# Exercise data:
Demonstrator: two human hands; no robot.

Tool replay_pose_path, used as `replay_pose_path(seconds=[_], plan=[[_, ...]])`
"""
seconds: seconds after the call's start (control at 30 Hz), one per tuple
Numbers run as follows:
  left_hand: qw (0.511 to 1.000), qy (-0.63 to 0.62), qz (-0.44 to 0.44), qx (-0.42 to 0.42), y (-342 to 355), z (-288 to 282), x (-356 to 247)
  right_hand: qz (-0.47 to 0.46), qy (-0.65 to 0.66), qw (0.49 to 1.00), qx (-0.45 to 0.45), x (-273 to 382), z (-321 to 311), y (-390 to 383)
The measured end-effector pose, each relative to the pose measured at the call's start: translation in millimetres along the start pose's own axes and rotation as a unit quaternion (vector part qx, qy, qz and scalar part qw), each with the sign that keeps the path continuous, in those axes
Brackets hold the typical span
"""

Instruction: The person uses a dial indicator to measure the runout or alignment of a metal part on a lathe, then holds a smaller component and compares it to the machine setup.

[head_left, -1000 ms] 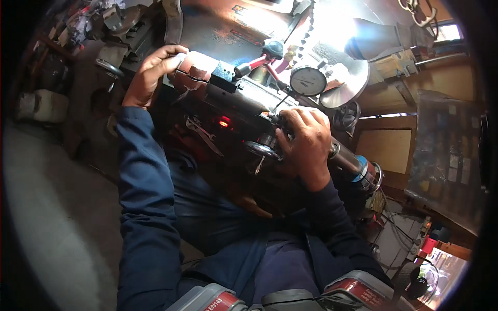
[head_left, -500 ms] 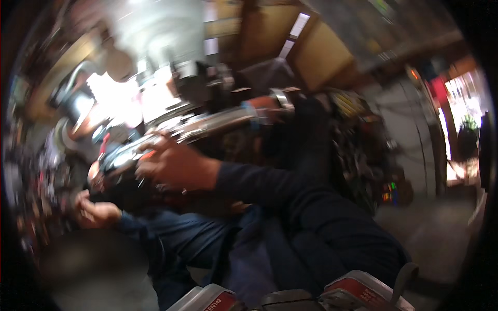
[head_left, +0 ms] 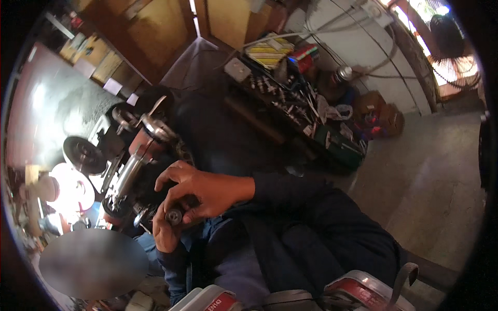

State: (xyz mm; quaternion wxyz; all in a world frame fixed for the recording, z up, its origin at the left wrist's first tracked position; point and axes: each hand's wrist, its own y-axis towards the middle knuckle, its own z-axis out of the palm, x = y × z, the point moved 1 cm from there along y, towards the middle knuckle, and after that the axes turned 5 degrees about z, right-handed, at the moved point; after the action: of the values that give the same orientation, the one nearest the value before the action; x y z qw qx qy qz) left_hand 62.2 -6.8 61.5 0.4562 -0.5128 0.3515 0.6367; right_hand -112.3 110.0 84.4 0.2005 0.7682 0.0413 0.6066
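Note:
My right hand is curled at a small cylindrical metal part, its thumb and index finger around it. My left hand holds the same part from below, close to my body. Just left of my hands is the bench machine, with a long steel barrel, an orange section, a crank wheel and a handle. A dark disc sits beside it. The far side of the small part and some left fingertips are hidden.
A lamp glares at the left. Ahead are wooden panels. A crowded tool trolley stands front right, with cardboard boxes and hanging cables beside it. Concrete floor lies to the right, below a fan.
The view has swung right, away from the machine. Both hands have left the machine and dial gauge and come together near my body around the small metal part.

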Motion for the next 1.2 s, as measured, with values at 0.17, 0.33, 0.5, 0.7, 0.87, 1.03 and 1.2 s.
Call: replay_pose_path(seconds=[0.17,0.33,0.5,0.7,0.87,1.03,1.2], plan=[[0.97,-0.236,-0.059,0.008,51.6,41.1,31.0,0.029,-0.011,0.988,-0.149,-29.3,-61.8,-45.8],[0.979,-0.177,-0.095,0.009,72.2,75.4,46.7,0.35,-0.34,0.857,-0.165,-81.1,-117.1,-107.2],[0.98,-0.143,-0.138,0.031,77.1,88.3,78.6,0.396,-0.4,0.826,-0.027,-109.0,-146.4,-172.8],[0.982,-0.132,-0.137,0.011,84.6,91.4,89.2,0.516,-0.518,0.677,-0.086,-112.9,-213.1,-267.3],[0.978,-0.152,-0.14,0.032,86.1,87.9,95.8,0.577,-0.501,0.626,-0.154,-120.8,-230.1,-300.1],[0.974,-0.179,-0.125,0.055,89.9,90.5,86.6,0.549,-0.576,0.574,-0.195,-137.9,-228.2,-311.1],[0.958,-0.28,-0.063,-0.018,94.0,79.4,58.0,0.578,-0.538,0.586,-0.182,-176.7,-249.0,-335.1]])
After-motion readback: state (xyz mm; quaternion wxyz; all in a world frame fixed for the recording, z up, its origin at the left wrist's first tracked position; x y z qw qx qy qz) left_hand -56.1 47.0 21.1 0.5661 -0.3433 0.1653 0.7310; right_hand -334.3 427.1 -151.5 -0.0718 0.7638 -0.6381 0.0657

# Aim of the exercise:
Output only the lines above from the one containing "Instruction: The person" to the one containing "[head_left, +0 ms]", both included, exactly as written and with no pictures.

# Solution for this exercise:
Instruction: The person uses a dial indicator to measure the runout or alignment of a metal part on a lathe, then holds a smaller component and compares it to the machine setup.

[head_left, -1000 ms] 
[head_left, -500 ms] 
[head_left, +0 ms] 

This exercise calls for no further output.